Emerging Opportunities: Czech Towns Seek State-Owned Lands for Development Projects

With the end of the ten-year period when Czech citizens could claim properties with unclear ownership, Czech towns and regions are seeing potential progress in their development projects. Over a hundred thousand properties and buildings have subsequently fallen into state hands, and in due time, these could end up in the possession of the towns that need them for further development.

Towns across the Republic are turning to the Office for Representation of the State in Property Affairs with requests to transfer land whose owners have not been sufficiently identified. For towns and villages, the forfeiture of these lands presents a significant opportunity to complete long-planned projects, ranging from minor renovations to major infrastructure construction.

A prime example of a settlement awaiting the resolution of ownership is Velká nad Veličkou. The town hall of this South Moravian town at the foot of the White Carpathians started contemplating the construction of cycle paths as early as 2007 and definitively confirmed their plan in the last electoral term.

However, similar cases are abundant in the Czech Republic.

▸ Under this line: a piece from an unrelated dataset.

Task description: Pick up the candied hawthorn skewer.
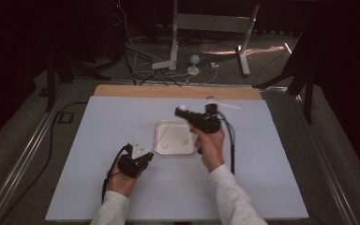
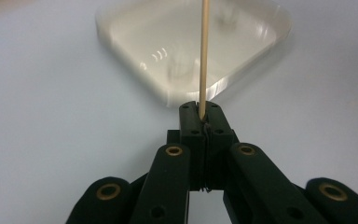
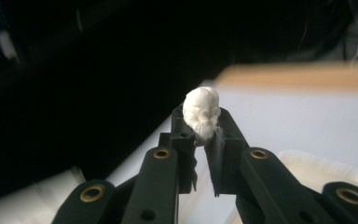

For instance, lands with unclear owners are also needed in Moravské Bránice for a cycle path. In Vrbně nad Lesy, there are plans to build a parking lot, and the Central Bohemian Region has requested a plot in Zdislavice near Vlašim to construct a roundabout.

The timeline for these properties to end up in the possession of the municipalities is unclear. The state office had recorded 107,824 properties with unidentified owners at the beginning of February, and it must comply with the law and first offer them to other state institutions.